Do you believe in love at first sight? that something powerful can take place between you and another, in one instantaneous moment? i struggle between reality and fantasy, between being a realist and a pessimist at the same time that i am also a hopeless romantic, feeling so deeply from the very beginning when a connection is made and hungering for that connection to continue. it’s the way i’ve been designed, and it comes with its share of challenges and struggles. living inside my head, talking and holding conversations in my mind, going deeper and deeper into that place until i confuse what’s real with what’s made up, and struggling to rise back to the surface so that i can take a deep breath of fresh air and tell myself to Stop. and then diving back into my head again. all the while hungering for the memories of that momentary interaction, coupled with cries to Him to take it away and make it easier.

i’m grateful for sustaining Grace. if anything, these struggles remind me how much of a sinner i am, and how much more in need of Grace i am.

love at first sight
first love
lover of my soul

it’s all i want and long for and yearn for.
death…and love…and the in-between.

Jeremiah 31.3.

young

life passes by at an alarming speed. and often i don’t understand clearly where i am going or what the purpose of all of this is, until it’s in hindsight. i look in my rearview mirror, and there it all is – the way it has been planned out by a sovereign God who is fifteen chess movements ahead. the timing is always perfect when He is involved. the encounters, divine. 

i’m at that place again, now, where much change is on the horizon, and although i anticipate it, i am not fully looking forward to it as of yet. though some of it promises good things to come, much of it is uncertainty, haziness, fogginess, a teeny-tiny white light at the center of a very long, very narrow, very dark tunnel. i know the light is slowly and gradually approaching at the opposite end, but there is quite some distance to travel first before i get there. 

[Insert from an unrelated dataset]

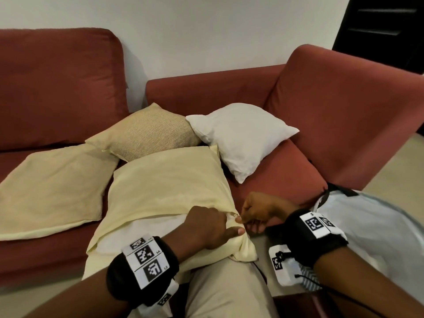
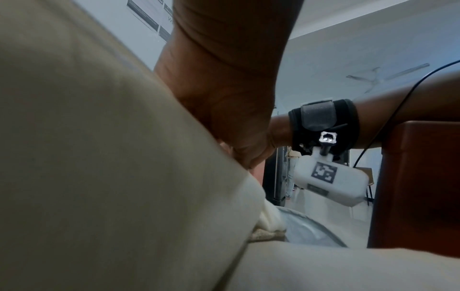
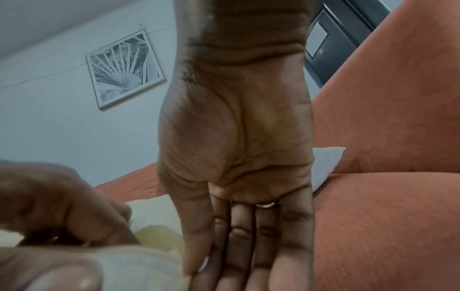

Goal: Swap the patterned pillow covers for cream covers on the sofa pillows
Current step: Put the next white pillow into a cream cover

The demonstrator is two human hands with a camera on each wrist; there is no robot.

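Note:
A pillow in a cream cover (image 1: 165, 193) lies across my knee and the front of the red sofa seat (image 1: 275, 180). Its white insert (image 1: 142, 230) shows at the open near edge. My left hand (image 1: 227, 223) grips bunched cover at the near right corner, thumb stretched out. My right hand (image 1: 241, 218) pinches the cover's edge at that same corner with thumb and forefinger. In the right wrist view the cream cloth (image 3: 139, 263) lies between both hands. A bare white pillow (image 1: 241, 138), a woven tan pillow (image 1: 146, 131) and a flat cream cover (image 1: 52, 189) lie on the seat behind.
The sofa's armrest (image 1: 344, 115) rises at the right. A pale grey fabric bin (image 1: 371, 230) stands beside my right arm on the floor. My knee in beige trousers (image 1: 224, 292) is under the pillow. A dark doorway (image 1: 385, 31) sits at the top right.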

i just imagine that when i graduate from a doctoral program in five years (hopefully), i’ll be another decade older. i can’t even wrap my head around that. and i wonder, at that age, at that decade, what will my life be worth? what will i have to show for all this time that i have spent working, going to school, building relationships, serving at church… living life? I hope He is glorified at the end of it all. but then, for me, will i be fully satisfied? will i be fully satisfied in Him as He is fully glorified in me? 

i know He holds the future. I know He’s already won. i know He’s set me on this earth for a specific purpose. i know what that purpose is. my head knows all these things – logically, rationally – but my heart wonders about Me. i know i can’t compare myself to others. i know we are all broken. we all have our drama, our baggage, our emotional pitfalls, our selfishness and moodiness, and we are continually, daily, being crucified with Christ. i know there’s this process of sanctification where i fall, over and over again, but i look forward with the hope i have, that i am being renewed little by little, day by day. 

but in the daily grind, i lose perspective of all of this, and i feel just… sad. and confused. and i wonder, if i feel this way daily, how am i supposed to feel 5 years from now?

 

my only comfort is in the realization that i am not alone. as clichè as that may sound, it’s in the walking-together on this journey where the strength and comfort prevail, even as much of my sin lies in my insecurities of those relationships i have with my wonderful community and friends. perhaps i will be alone at 40. perhaps not. i dearly hope not. 

i hope the fogginess is a little bit clearer by then, the light of the tunnel a little nearer. for now, i choose to live day by day, season by season, one step at a time. 

“Because i know He holds the future, and life is worth the living, just because He lives.” – hymn.